• The Thunder will have to find a way to win without All-Star point guard Russell Westbrook for the first time Saturday, when Westbrook will miss the first game of his professional career after suffering a lateral meniscus tear in his right knee during the second quarter of Oklahoma City’s Game 2 victory Wednesday. Reggie Jackson will start in place of Westbrook, who underwent successful surgery Saturday and will miss the remainder of the postseason after appearing in 439 consecutive NBA contests including the playoffs. “We’re not looking to replace Russell’s points and his ability to score,” Thunder coach Scott Brooks said. “We’re looking to replace some of the intangibles that Russel brings. … I think you have to be able to focus on doing a little bit more, not a lot.”
  • Rockets guard Jeremy Lin is battling a bruised chest, but he will start. Lin, who missed the second half of Game 2 after sustaining the injury in a collision with Oklahoma City’s Thabo Sefolosha, said his chest issue is not restricting him enough to force him to the sidelines.

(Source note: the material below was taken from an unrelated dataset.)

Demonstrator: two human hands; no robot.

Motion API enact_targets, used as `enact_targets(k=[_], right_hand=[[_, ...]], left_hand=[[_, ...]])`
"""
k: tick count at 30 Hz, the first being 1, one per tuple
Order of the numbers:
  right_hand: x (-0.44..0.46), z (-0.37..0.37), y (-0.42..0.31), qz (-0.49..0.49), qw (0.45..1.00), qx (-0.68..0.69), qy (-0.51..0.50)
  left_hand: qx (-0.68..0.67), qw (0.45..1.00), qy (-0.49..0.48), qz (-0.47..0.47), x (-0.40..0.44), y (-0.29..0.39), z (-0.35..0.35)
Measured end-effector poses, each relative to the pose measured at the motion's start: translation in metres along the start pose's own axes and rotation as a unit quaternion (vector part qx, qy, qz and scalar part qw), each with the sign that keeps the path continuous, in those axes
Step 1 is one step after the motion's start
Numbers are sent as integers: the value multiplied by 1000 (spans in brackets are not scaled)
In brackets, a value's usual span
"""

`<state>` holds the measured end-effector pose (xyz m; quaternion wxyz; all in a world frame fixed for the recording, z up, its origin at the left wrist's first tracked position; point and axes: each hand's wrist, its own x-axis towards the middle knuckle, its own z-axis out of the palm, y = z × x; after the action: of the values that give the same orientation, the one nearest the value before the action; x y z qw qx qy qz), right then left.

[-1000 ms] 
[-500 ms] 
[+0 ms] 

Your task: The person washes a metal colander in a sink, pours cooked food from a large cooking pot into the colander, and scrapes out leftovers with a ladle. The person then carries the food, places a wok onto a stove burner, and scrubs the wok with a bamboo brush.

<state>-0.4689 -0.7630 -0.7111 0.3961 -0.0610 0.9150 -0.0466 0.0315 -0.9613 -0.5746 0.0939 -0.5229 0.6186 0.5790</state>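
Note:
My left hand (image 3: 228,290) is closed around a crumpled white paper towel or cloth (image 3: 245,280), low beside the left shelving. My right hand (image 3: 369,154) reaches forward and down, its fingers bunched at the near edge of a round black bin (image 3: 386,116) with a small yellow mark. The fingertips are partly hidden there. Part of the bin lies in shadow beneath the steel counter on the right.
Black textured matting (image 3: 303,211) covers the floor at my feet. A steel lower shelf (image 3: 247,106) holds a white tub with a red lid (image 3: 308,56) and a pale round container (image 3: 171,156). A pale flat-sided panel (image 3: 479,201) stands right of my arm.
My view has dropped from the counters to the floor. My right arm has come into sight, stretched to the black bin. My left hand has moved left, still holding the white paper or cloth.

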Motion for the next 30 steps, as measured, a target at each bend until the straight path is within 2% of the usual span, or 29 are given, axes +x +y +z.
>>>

  • Houston coach Kevin McHale will continue to utilize the small-ball tactics that helped his team generate more high-percentage shots in Game 2, which came on the heels of a stagnant offensive performance in Game 1. Lin, Patrick Beverley, James Harden, Chandler Parsons and Omer Asik will remain in the Rockets’ starting five. “With all the switching and all the stuff [the Thunder] do, you got to break that shell,” McHale said. “They put a tight shell out there [on the perimeter]. But once you break that shell and get on the inside, a lot of stuff can open up. … That’s how we have to play. We don’t have a dominant inside presence.”
  • Houston reserve center Greg Smith is unlikely to play due to stomach distress, but McHale said an official decision has not been reached. “Greg’s sitting in the locker room not looking too spry,” McHale said. “We’ll see where that goes. Hopefully he starts feeling a little better.”
  • Brooks was hardly impressed with his club’s immediate reaction to the soft 2-3 zone defense the Rockets threw at Oklahoma City late in Game 2, which helped transform a 15-point deficit into a four-point advantage. Brooks, however, said he was pleased with the trust his players showed in each other after they lost the lead, using ball movement to exploit the weak spots in Houston’s zone. Five different players scored for the Thunder, who dished out an assist on each of their final four baskets, as they knocked down four of five field-goal attempts and shot 4-for-6 at the line over the last 3:30 of Game 2. “As far as scoring, we all have to do it together. We just have to make the right decisions and work for the best play,” forward Kevin Durant said. “For us to come in here [Houston] and win, we all have to take it up a notch.”